My job in the last 15 (?) years has been in, generally speaking, Corporate Treasury. I contribute to the bottom line of my employer in various way:
- lower debt costs
- higher investment yield
- lower FX-related costs (based on how you see it, sometimes even a profit!)
Even if I want, there is no way I can increase the top line. That’s other departments’ job: create new products, enter new markets, find new clients. Corporate Treasury can potentially be a profit centre but there are valid reasons why it is not so for 99% of firms.
Now enter my “other job”.
In personal finance, you are the CEO of your own firm: you have revenues, costs and stakeholders. What happens in this domain is that usually (? that’s more than sometimes for sure) the CEO demands Corporate Treasury to do the job that belongs to other departments, like strategy and sales.
In this example, Corporate Treasury is how savings are invested; let’s say it also takes care of choosing how and when to fix your mortgage and your leases.
The CEO has an infinite set of requests that pile up: buying a car, getting a mega-wedding, buying a house, having kids, sending them to college, buying a bigger car, going on holidays every quarter, etc.
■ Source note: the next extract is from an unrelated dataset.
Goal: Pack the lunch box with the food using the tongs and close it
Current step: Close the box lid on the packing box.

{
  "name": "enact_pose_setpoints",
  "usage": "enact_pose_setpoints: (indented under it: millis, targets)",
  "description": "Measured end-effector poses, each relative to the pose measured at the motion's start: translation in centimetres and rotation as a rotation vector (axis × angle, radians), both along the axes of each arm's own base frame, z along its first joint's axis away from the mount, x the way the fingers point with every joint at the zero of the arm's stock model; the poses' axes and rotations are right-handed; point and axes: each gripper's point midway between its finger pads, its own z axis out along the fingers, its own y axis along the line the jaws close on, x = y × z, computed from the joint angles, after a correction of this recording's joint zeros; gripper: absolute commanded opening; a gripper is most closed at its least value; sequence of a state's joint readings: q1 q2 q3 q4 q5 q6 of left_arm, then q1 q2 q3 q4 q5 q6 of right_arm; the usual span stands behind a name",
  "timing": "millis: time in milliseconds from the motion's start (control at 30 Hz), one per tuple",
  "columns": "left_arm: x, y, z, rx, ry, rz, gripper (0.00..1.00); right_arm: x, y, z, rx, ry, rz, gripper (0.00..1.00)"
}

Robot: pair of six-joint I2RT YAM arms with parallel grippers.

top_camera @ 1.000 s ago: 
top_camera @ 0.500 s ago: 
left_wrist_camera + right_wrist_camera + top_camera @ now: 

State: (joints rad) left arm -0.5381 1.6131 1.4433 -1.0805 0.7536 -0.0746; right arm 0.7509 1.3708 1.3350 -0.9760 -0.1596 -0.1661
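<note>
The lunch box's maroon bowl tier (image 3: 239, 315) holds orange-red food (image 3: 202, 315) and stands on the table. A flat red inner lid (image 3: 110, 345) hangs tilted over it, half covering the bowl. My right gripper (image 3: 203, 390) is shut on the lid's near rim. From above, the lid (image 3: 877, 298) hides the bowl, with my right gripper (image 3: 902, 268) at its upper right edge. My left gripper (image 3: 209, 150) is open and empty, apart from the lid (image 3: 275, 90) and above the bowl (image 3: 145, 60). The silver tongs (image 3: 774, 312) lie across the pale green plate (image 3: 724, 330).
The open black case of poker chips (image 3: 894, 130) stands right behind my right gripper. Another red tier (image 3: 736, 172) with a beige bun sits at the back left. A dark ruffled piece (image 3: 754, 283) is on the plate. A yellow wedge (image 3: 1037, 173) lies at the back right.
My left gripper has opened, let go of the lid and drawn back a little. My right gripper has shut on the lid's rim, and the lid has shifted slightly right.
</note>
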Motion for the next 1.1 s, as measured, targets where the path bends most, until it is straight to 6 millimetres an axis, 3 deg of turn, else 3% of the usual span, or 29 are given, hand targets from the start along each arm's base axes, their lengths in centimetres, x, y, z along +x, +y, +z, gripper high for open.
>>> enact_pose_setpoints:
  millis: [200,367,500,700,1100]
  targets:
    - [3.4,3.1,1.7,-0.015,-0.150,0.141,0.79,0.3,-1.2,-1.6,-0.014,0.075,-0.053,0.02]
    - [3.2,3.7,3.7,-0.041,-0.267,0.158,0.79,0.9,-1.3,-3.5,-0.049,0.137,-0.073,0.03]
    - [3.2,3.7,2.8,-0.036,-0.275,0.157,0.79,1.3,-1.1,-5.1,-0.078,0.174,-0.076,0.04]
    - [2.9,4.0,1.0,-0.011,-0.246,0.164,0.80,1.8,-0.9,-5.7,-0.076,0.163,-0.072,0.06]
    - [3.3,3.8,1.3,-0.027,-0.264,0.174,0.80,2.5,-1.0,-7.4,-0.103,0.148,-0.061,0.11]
Most of these requests should be handled by sales, grow your salary, and strategy, stack your requests in a reasonable manner and be flexible. These are hard tasks: sales and strategy are fucking lazy bastards and do not want to work. Working hard to progress in your career, taking risky opportunities in unknown situations, moving to other cities and countries, leaving behind your friends is hard. Accepting you might not get what you thought you would get at this point of your life even though you worked harder than anyone else, especially harder than that schoolmate asshole you lurk on Instagram, is even harder.
So you go to Corporate Treasury with (not for you) unreasonable requests: I want a plan to fund all my desired expenses that come with high returns and low-to-no risk. Preferably in a manner that sucks a bit less exactly when my competitors cry and pump a bit more when they party.
That’s when things start to turn dicey. And it can happen in many ways:
- The CEO starts to believe that high-return/low-risk investments exist AND they are offered to him. Selling OTM options, high yield certificates, Ponzi schemes, Airbnb rentals, you name it. That’s why there is a big market for these types of investments, it has to work because the alternative is too hard to swallow.
- Or, on the other side of the spectrum, the CEO becomes paranoid about any risk (but inflation…) and stuff all the savings in money market instruments to cover those ginormous planned expenses in the next 5 years.
- Or, and this is the worst of all, the CEO has no idea about goals and objectives. He just “invests” because (I think) he can tell himself that at least he’s doing that (instead of asking himself the hard questions).
That’s when the Corporate Treasurer meets the Financial Advisor (the real one, not me) and short-termism becomes the rule of the game, mainly due to career risk.
There is a weird incentive system at play: if the financial advisor is put into the condition to prepare a comprehensive plan (i.e. the client did the hard work and cleaned the hard questions), they can extract some additional risk-adjusted return.
But this rarely happens. The advisor cannot tell the client to do the job because the risk of them walking is too high: who accepts to pay someone when they have to do the work? Not counting the fact that explaining the pros and cons of the strategy runs into the classic issues with investments: we face many possible futures but only one happens. (not sophisticated) clients judge you on the latter. How can an advisor demonstrate they built protection against a risk that could have happened but didn’t?
As in the case of the corporate treasurer, the strategy builds value through small, incremental actions. Hardly notable on a year-by-year basis, further obfuscated by the noise happening at the bottom line level. Same with personal finance: not only do markets move violently, up and down, but the client goals change. Promotions, kids, actually one of the two cannot have kids, divorce, layoffs…
Enters the short-sighted “goal-based plan”, a more useful strategy TO the financial advisor, who can decompose a hard problem into smaller, easier-to-explain stories, and TO the client, who can avoid the hard questions.
Look how flexible and safe I am!
Flexible on the investment decisions, not on the goals. This flexibility has a price but to notice it you have to step away from the short-term view. Cancel the noise. Stop looking at the tree and see the forest. Realise the unrealised compounding you left on the table. This is not greed, this is a meaningfully lower standard of living in retirement. A couple of additional years stuck in your job instead of retiring earlier.
But who cares when you can fool yourself by pointing at the “long-term bucket” when things go well and to the other ones when things go south but “you still reached your goals”? Sure, congrats on the new car, let’s meet again when you are 75 and still working. Let’s not even go to analyse how the sequence of returns dramatically impacts YOUR RETURN (not the average one) even when you are accumulating assets.
By now, you must be confused. How can objectives and goals be so important while a goal-based investment strategy is trash? Well, it is not trash, it is lazy; it is “lazy in -> lazy out”. Because the first stage analysis is lazy, considering incentives and agency problems, the second stage is lazy too.
Do not fall for it. More importantly, realise that if you are in that situation (i.e. you use the goal-based strategy yourself or your financial advisor suggest it to you) it is mainly because you didn’t do your homework.